What you have to do >>
Start to finish, print the data below exactly, without the images.
*** Opening Given data ***
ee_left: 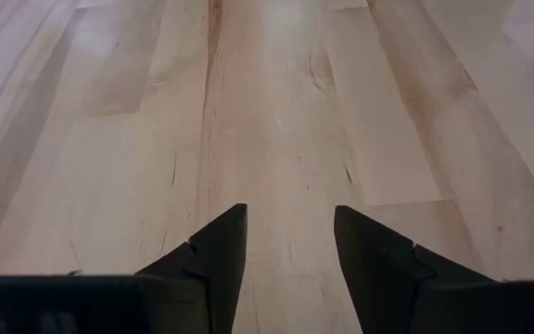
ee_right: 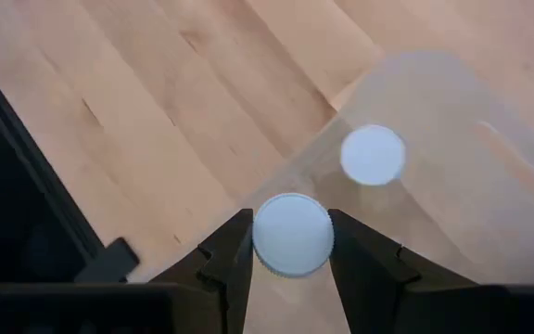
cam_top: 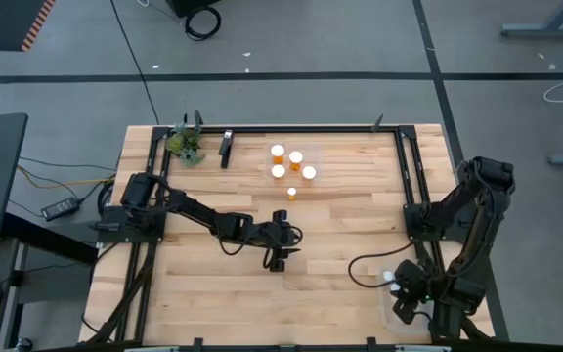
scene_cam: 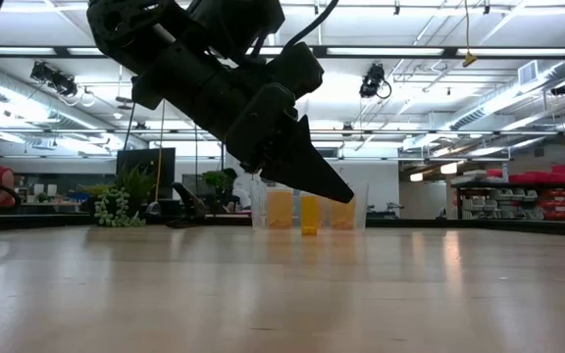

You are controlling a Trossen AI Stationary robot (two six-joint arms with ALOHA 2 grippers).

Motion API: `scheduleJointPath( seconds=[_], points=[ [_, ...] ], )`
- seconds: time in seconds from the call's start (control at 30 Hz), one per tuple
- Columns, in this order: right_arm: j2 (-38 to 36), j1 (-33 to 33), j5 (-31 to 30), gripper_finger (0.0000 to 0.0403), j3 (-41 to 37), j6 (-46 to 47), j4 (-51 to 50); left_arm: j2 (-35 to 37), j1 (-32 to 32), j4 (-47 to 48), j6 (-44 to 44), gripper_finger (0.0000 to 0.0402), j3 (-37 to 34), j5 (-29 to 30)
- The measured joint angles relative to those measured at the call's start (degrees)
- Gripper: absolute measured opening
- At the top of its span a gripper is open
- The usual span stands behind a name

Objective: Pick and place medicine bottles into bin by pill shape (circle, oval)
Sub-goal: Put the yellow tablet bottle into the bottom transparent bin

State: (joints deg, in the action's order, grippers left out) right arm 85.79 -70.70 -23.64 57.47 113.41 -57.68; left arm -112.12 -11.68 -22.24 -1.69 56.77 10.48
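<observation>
In the high view the wooden table [cam_top: 213,293] fills the middle of the frame, with the left arm reaching from the left edge toward the centre and the right arm folded down at the lower right. The left gripper [cam_top: 280,260] hangs over bare wood just below the centre of the frame; its wrist view shows its two dark fingers [ee_left: 216,255] spread apart with only planks between them, holding nothing. In the low view that same gripper [scene_cam: 336,188] slants down from the upper left, its tips clear of the tabletop. A cluster of medicine bottles [cam_top: 292,164], orange with white caps, stands in the upper middle of the high view, four close together and a smaller one [cam_top: 292,194] just below them, apart from the group; in the low view they show as orange shapes [scene_cam: 308,211] behind the gripper at the far edge. The right gripper [cam_top: 406,296] sits at the lower right corner of the table over a clear bin [cam_top: 393,311]. Its wrist view shows its fingers [ee_right: 225,255] clamped on either side of a white-capped bottle [ee_right: 292,235], seen from above, held at the rim of the translucent bin [ee_right: 452,121]. A second white cap [ee_right: 373,155] lies inside that bin, near the held bottle. A green leafy clump [cam_top: 188,147] sits at the upper left corner of the table.
</observation>
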Motion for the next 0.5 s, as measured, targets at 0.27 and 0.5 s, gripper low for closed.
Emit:
scheduleJointPath(
  seconds=[0.27,0.5],
  points=[
    [4.4,-1.7,-3.5,0.0141,0.0,4.0,1.0,0.0,0.0,0.8,0.0,0.0172,0.0,0.0],
    [7.8,-2.6,-3.2,0.0141,1.2,6.1,0.6,0.0,0.0,1.2,-0.4,0.0173,0.0,0.0]
  ],
)
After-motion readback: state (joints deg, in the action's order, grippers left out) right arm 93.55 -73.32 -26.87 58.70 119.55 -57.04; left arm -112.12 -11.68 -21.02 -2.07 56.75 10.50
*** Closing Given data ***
Result of this exercise >>
ee_left: 
ee_right: 
cam_top: 
scene_cam: 

You are controlling a Trossen AI Stationary robot (two six-joint arms with ALOHA 2 grippers).

Motion API: `scheduleJointPath( seconds=[_], points=[ [_, ...] ], )`
- seconds: time in seconds from the call's start (control at 30 Hz), one per tuple
- Columns, in this order: right_arm: j2 (-38 to 36), j1 (-33 to 33), j5 (-31 to 30), gripper_finger (0.0000 to 0.0403), j3 (-41 to 37), j6 (-46 to 47), j4 (-51 to 50); left_arm: j2 (-35 to 37), j1 (-32 to 32), j4 (-47 to 48), j6 (-44 to 44), gripper_finger (0.0000 to 0.0402), j3 (-37 to 34), j5 (-29 to 30)
- The measured joint angles relative to those measured at the call's start (degrees)
- Gripper: absolute measured opening
- At the top of its span a gripper is open
- The usual span stands behind a name

Objective: Pick and place medicine bottles into bin by pill shape (circle, oval)
Sub-goal: Put the yellow tablet bottle into the bottom transparent bin

State: (joints deg, in the action's order, grippers left out) right arm 85.79 -70.70 -23.64 57.47 113.41 -57.68; left arm -112.12 -11.68 -22.24 -1.69 56.77 10.48
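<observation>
In the high view the wooden table [cam_top: 213,293] fills the middle of the frame, with the left arm reaching from the left edge toward the centre and the right arm folded down at the lower right. The left gripper [cam_top: 280,260] hangs over bare wood just below the centre of the frame; its wrist view shows its two dark fingers [ee_left: 216,255] spread apart with only planks between them, holding nothing. In the low view that same gripper [scene_cam: 336,188] slants down from the upper left, its tips clear of the tabletop. A cluster of medicine bottles [cam_top: 292,164], orange with white caps, stands in the upper middle of the high view, four close together and a smaller one [cam_top: 292,194] just below them, apart from the group; in the low view they show as orange shapes [scene_cam: 308,211] behind the gripper at the far edge. The right gripper [cam_top: 406,296] sits at the lower right corner of the table over a clear bin [cam_top: 393,311]. Its wrist view shows its fingers [ee_right: 225,255] clamped on either side of a white-capped bottle [ee_right: 292,235], seen from above, held at the rim of the translucent bin [ee_right: 452,121]. A second white cap [ee_right: 373,155] lies inside that bin, near the held bottle. A green leafy clump [cam_top: 188,147] sits at the upper left corner of the table.
</observation>
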Motion for the next 0.5 s, as measured, targets at 0.27 and 0.5 s, gripper low for closed.
Emit:
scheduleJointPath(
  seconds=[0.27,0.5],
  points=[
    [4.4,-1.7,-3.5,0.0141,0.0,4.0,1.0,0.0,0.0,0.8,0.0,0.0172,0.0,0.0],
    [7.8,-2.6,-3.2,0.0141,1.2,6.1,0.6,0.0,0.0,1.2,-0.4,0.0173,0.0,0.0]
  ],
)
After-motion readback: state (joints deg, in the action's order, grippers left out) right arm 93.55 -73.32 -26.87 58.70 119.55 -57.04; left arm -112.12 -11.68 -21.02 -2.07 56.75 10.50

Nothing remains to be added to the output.